Assignment ▸
Write out each line of the listing as it stands, without the images.

Dataset content ▸

━━━━━━━━━━━━━━━━━━━━━━━━━━━━━━

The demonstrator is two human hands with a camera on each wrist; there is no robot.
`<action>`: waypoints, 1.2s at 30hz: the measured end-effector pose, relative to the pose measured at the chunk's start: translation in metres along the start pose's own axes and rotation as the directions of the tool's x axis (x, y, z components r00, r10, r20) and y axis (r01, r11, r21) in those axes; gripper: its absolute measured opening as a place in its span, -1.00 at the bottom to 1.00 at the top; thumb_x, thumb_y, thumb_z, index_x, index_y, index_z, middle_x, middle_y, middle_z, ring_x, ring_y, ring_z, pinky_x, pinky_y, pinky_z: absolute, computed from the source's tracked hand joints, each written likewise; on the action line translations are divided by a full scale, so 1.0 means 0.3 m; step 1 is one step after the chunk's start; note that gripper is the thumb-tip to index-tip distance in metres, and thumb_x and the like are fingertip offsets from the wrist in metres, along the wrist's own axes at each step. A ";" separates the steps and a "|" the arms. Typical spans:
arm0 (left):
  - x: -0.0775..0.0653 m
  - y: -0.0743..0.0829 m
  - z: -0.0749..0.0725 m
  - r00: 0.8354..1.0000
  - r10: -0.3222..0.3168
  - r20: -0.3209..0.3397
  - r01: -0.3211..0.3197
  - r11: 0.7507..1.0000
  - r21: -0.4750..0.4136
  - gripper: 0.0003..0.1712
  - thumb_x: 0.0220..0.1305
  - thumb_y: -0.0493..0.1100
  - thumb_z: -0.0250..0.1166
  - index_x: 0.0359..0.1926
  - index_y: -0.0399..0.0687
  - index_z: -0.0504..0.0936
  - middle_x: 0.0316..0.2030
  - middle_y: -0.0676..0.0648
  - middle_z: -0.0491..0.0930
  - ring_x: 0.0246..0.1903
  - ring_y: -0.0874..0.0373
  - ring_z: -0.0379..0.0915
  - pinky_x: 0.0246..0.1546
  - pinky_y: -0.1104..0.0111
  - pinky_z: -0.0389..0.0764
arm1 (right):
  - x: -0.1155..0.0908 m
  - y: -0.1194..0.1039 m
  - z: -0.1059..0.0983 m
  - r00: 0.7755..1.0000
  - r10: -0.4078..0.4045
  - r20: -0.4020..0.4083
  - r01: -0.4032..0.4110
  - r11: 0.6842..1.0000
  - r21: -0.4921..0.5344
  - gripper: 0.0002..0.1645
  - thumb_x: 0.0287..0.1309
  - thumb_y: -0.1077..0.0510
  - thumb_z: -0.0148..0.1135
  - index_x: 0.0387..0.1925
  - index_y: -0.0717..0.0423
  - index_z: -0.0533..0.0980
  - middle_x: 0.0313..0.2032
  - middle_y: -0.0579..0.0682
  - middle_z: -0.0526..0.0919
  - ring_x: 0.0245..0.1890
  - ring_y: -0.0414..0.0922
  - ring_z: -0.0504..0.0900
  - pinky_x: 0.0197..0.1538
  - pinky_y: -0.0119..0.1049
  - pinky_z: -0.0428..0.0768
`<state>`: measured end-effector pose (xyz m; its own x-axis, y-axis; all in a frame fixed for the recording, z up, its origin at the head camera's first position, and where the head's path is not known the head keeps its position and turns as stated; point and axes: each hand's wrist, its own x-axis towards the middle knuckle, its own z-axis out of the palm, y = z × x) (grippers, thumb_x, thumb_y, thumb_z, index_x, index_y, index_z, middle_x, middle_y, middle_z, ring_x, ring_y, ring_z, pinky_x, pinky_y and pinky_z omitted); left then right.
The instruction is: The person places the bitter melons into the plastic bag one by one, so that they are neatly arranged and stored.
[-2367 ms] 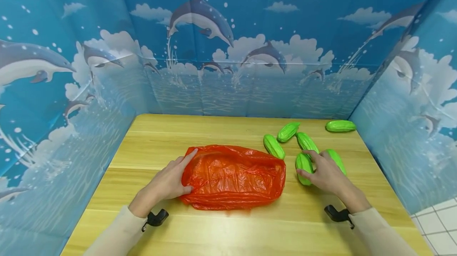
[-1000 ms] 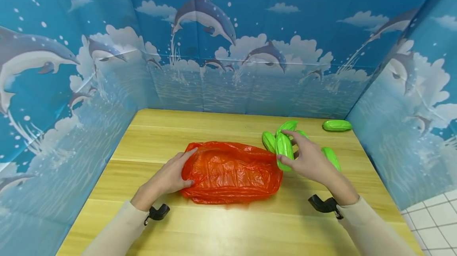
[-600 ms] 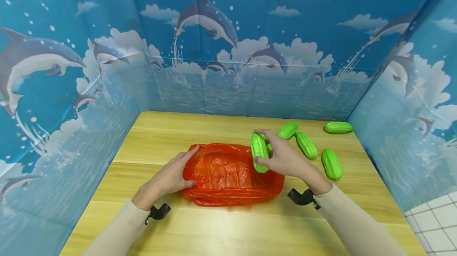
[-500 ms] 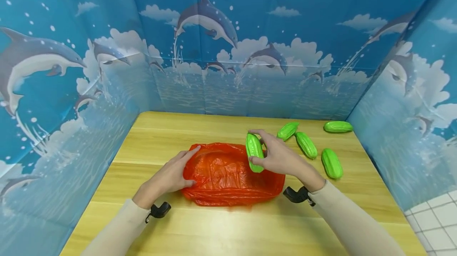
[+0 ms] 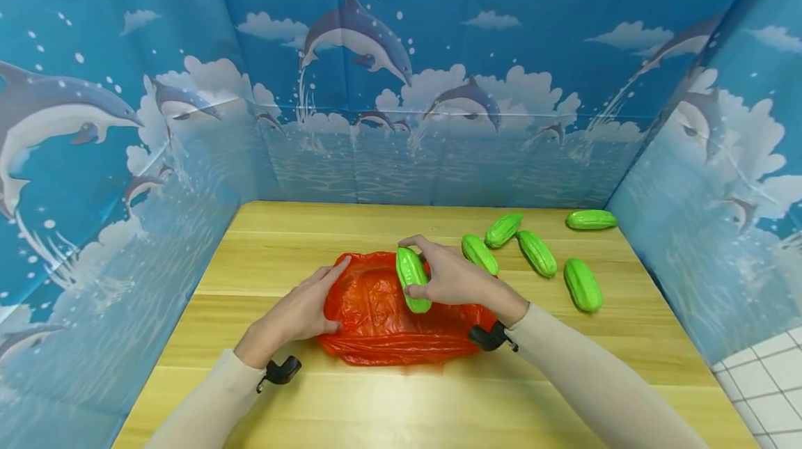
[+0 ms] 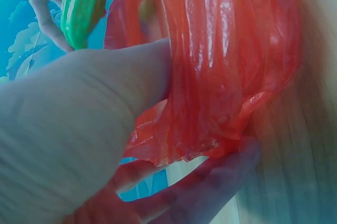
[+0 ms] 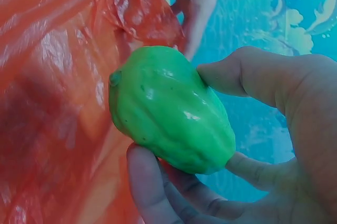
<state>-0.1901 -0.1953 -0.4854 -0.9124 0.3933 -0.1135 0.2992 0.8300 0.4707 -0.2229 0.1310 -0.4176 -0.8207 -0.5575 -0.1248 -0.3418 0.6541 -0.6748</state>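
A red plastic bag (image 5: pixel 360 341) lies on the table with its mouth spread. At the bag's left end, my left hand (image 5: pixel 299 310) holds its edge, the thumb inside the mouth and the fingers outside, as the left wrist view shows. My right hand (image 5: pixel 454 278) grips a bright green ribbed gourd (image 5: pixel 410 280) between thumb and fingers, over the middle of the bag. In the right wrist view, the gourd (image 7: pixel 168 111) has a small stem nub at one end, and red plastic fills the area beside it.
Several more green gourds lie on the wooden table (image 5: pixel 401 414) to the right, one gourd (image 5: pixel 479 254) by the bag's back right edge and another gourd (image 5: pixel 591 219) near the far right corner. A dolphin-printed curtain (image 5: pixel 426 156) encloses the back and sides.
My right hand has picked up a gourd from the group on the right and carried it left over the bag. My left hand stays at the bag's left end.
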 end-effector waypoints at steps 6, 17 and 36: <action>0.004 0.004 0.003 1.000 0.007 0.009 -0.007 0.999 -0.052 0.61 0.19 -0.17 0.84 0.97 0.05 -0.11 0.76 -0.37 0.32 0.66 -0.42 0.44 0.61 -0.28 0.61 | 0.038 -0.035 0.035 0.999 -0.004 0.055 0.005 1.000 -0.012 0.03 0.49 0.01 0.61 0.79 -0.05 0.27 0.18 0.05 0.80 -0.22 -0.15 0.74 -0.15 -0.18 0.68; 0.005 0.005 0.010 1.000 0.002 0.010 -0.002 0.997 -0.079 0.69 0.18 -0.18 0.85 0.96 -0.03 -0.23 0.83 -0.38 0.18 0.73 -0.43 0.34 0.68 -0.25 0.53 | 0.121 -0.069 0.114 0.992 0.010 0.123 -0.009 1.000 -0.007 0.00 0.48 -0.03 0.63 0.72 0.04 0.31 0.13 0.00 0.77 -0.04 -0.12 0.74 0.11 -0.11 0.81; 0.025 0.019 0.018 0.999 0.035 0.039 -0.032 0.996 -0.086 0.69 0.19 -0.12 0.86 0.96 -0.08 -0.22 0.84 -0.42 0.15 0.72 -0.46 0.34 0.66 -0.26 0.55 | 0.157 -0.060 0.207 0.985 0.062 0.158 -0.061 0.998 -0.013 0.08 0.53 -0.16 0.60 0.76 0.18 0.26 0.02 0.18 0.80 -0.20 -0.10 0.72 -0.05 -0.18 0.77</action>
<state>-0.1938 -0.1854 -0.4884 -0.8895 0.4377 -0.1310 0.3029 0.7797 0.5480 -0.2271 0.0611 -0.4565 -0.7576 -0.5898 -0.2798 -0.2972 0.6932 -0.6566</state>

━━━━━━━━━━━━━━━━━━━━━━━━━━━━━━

Solution for this problem ▸
The demonstrator is two human hands with a camera on each wrist; there is no robot.
`<action>`: waypoints, 1.2s at 30hz: the measured end-effector pose, relative to the pose measured at the chunk's start: translation in metres along the start pose's own axes and rotation as the directions of the tool's x axis (x, y, z components r00, r10, r20) and y axis (r01, r11, r21) in those axes; gripper: its absolute measured opening as a place in its span, -1.00 at the bottom to 1.00 at the top; thumb_x, thumb_y, thumb_z, index_x, index_y, index_z, middle_x, middle_y, middle_z, ring_x, ring_y, ring_z, pinky_x, pinky_y, pinky_z: absolute, computed from the source's tracked hand joints, each written likewise; on the action line translations are divided by a full scale, so 1.0 means 0.3 m; step 1 is one step after the chunk's start; note that gripper is the thumb-tip to index-tip distance in metres, and thumb_x and the like are fingertip offsets from the wrist in metres, along the wrist's own axes at each step. A ";" separates the steps and a "|" the arms. Typical spans:
arm0 (left):
  - x: -0.0775..0.0653 m
  - y: -0.0743..0.0829 m
  - z: -0.0749..0.0725 m
  - r00: 0.8354..1.0000
  - r10: -0.3222..0.3168
  - r20: -0.3209..0.3397
  - r01: -0.3211..0.3197
  - r11: 0.7507..1.0000
  - r21: -0.4750..0.4136
  - gripper: 0.0003..0.1712
  - thumb_x: 0.0220..0.1305
  - thumb_y: -0.0493..0.1100
  - thumb_z: -0.0250..0.1166
  - index_x: 0.0359..0.1926
  - index_y: -0.0399..0.0687
  - index_z: -0.0504..0.0936
  - middle_x: 0.0316..0.2030
  - middle_y: -0.0676..0.0648
  - middle_z: -0.0491..0.0930
  - ring_x: 0.0246..0.1903
  - ring_y: -0.0874..0.0373
  - ring_z: -0.0379..0.0915
  - pinky_x: 0.0246..0.1546
  - pinky_y: -0.1104..0.0111
  - pinky_z: -0.0389..0.0764
arm1 (right):
  - x: -0.1155..0.0908 m
  - y: -0.1194..0.1039 m
  - z: -0.1059..0.0983 m
  - r00: 0.7755..1.0000
  - r10: -0.4078..0.4045
  - r20: -0.4020..0.4083
  - r01: -0.4032..0.4110
  - r11: 0.6842..1.0000
  - r21: -0.4921..0.5344
  - gripper: 0.0002..0.1645
  - thumb_x: 0.0287..0.1309
  - thumb_y: -0.1077..0.0510
  - thumb_z: -0.0148..0.1135
  - index_x: 0.0387..0.1925
  - index_y: -0.0717..0.0423
  - index_z: -0.0533..0.0980
  - middle_x: 0.0313..0.2032
  - middle_y: -0.0579..0.0682
  - middle_z: -0.0526..0.0919
  - ring_x: 0.0245..0.1890
  - ring_y: -0.0414..0.0922
  - ring_z: -0.0504..0.0900
  - pinky_x: 0.0197..0.1538
  - pinky_y: -0.0119..0.1049
  - pinky_z: -0.0428..0.0768
`<state>`: measured end-effector pose (xyz m; its own x-axis, y-axis; all in a frame fixed for the recording, z up, its origin at the head camera's first position, and where the head's path is not known the head keeps its position and turns as stated; point and axes: each hand's wrist, its own x-axis towards the middle knuckle, its own z-axis out of the palm, y = z × x) (grippers, thumb_x, thumb_y, thumb_z, index_x, index_y, index_z, middle_x, middle_y, middle_z, ring_x, ring_y, ring_z, pinky_x, pinky_y and pinky_z omitted); left then right.
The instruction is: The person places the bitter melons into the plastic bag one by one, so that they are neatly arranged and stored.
[-2367 ms] 
[-1000 ms] 
[-600 ms] 
[-500 ms] 
[+0 ms] 
[+0 ms] 
[+0 ms] 
<state>-0.1901 -0.1953 -0.4854 -0.9124 0.3933 -0.1135 0.2992 0.8300 0.4707 -0.2229 0.1310 -0.4176 -0.8207 -0.5575 -0.1248 -0.3418 0.6541 -0.6748</state>
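A red plastic bag (image 5: pixel 360 341) lies on the table with its mouth spread. At the bag's left end, my left hand (image 5: pixel 299 310) holds its edge, the thumb inside the mouth and the fingers outside, as the left wrist view shows. My right hand (image 5: pixel 454 278) grips a bright green ribbed gourd (image 5: pixel 410 280) between thumb and fingers, over the middle of the bag. In the right wrist view, the gourd (image 7: pixel 168 111) has a small stem nub at one end, and red plastic fills the area beside it.
Several more green gourds lie on the wooden table (image 5: pixel 401 414) to the right, one gourd (image 5: pixel 479 254) by the bag's back right edge and another gourd (image 5: pixel 591 219) near the far right corner. A dolphin-printed curtain (image 5: pixel 426 156) encloses the back and sides.
My right hand has picked up a gourd from the group on the right and carried it left over the bag. My left hand stays at the bag's left end.
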 end-effector waypoints at steps 6, 17 and 36: <action>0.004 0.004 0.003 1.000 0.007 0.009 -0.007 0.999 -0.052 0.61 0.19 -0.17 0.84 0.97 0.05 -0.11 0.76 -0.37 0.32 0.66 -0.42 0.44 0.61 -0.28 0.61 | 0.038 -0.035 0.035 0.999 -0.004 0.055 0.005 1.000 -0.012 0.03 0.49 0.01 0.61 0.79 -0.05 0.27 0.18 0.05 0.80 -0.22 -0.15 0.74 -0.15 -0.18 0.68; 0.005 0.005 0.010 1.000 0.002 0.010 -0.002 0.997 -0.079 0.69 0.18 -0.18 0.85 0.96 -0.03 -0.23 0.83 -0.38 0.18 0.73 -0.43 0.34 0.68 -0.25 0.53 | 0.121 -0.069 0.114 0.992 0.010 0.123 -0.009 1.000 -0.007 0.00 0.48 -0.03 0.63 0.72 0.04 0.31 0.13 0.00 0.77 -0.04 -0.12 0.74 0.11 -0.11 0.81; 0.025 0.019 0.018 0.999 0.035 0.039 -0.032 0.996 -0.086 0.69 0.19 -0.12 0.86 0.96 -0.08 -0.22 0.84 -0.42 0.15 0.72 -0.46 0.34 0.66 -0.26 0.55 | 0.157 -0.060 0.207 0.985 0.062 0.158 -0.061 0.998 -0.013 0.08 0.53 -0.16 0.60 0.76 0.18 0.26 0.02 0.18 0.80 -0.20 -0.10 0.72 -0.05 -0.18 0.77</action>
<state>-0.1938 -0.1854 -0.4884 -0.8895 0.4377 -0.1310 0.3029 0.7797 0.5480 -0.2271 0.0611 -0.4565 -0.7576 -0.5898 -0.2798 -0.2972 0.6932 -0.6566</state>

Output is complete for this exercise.